Page 304 - Reason To Sing by Kelita Haverland
P. 304
Reason To Sing
This is just all so ugly and heartbreaking and I hate everything
about it. But I can’t lose him. I can’t lose this little family. I just
can’t. I will not fail at this.
After a few more days in Judy’s good care, I feel I have
enough strength to leave the safety of her cocoon. It’s time
to face my new reality. So much is unknown, but I have to
continue to trust and believe that God knows what He is
doing. He will find a way to save my family.
The rhythm of the train is soothing. I am definitely in a
better place than when I left home. I know now for certain that
I want this marriage to work. The love I feel for this man can
only be a gift from God. There is no other explanation. How
else would I be able to even think of forgiving him – and so
quickly?
As soon as I am home, a therapist/friend comes over. Gord
and I are put through some intense crisis counselling. This is
in your face therapy, asking the hard questions. I am literally
shaking when she bluntly asks Gord, “Do you love Lenora?”
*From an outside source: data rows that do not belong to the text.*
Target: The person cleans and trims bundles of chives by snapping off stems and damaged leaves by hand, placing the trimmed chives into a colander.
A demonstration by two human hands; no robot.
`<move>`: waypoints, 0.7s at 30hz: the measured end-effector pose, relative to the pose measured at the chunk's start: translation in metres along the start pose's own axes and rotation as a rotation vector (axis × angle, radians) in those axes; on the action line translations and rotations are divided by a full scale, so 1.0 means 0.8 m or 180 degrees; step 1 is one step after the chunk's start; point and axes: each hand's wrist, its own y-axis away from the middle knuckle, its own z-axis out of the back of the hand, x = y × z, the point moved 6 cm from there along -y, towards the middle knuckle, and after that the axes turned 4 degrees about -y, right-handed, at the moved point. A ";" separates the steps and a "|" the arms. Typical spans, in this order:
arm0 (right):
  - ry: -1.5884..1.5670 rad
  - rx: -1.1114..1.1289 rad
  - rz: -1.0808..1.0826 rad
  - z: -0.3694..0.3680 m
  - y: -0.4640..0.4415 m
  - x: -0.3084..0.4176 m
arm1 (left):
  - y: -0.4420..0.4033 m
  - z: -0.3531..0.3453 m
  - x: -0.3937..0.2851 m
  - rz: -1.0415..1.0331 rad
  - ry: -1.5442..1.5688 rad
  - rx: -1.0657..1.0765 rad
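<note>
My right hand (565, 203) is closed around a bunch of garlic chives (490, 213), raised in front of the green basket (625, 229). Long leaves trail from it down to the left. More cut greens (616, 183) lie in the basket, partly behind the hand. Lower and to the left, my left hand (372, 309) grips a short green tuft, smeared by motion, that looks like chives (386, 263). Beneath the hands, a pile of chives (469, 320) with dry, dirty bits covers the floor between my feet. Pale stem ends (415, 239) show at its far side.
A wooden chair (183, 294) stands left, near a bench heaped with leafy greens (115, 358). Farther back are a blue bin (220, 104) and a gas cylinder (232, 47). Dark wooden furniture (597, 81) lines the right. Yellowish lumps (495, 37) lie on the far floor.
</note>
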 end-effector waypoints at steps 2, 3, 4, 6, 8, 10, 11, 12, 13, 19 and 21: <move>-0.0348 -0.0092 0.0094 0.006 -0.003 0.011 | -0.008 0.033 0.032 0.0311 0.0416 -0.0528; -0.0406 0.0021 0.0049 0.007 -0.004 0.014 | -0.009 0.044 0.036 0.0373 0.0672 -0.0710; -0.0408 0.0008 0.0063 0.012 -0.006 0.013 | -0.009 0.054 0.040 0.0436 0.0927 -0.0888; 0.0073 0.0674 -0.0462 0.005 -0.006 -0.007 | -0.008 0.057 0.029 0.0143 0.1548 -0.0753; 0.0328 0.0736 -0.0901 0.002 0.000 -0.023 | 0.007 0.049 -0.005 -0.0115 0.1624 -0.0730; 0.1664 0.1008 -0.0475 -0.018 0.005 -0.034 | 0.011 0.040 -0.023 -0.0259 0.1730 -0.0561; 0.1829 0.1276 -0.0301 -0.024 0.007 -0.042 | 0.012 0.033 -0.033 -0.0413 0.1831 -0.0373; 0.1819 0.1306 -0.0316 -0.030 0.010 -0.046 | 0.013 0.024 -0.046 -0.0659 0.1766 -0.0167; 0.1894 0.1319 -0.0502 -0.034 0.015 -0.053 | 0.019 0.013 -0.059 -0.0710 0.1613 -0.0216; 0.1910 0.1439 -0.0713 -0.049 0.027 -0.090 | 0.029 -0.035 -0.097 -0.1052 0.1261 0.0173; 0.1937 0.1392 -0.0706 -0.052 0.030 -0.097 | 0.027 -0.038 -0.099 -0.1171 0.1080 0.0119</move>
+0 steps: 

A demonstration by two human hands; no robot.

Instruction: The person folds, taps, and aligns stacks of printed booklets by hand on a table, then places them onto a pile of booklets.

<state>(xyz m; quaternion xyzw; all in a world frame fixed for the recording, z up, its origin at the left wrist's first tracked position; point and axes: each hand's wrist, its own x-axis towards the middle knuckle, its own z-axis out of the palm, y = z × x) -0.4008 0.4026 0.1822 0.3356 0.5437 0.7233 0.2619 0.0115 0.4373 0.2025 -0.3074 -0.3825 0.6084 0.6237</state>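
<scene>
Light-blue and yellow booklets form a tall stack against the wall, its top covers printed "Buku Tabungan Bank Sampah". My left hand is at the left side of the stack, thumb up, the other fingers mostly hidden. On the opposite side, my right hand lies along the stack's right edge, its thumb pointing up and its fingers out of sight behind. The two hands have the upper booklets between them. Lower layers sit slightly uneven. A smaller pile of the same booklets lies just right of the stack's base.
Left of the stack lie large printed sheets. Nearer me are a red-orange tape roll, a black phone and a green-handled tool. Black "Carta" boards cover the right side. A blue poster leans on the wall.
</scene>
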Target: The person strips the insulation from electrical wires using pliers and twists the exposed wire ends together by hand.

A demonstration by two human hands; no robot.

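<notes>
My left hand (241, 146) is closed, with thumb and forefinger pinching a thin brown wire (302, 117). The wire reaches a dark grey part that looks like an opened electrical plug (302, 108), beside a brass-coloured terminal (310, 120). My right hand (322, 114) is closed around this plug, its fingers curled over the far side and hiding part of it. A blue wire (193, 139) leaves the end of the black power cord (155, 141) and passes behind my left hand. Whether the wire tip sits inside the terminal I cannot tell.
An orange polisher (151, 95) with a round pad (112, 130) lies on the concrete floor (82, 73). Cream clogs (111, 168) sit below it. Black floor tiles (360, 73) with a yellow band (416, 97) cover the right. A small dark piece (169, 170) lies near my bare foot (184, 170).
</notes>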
There is a pause and I brace myself for the worst.
“Yes … yes I do.”
Oh God help me. It’s so hard to hear these words.
“Do you want to be with her,” she asks.
“I … I … I don’t know,” he fumbles. “Yes … maybe I do. I
think so.” He drops his head into his hands. “Oh God, I’m not
sure,” he whimpers, obviously confused.
“So, Gord, what I hear you telling me is that you love
Lenora and think you want to be with her. Where does that
leave things with Kelita?”
“Well, I care about Kelita. I care about my family.”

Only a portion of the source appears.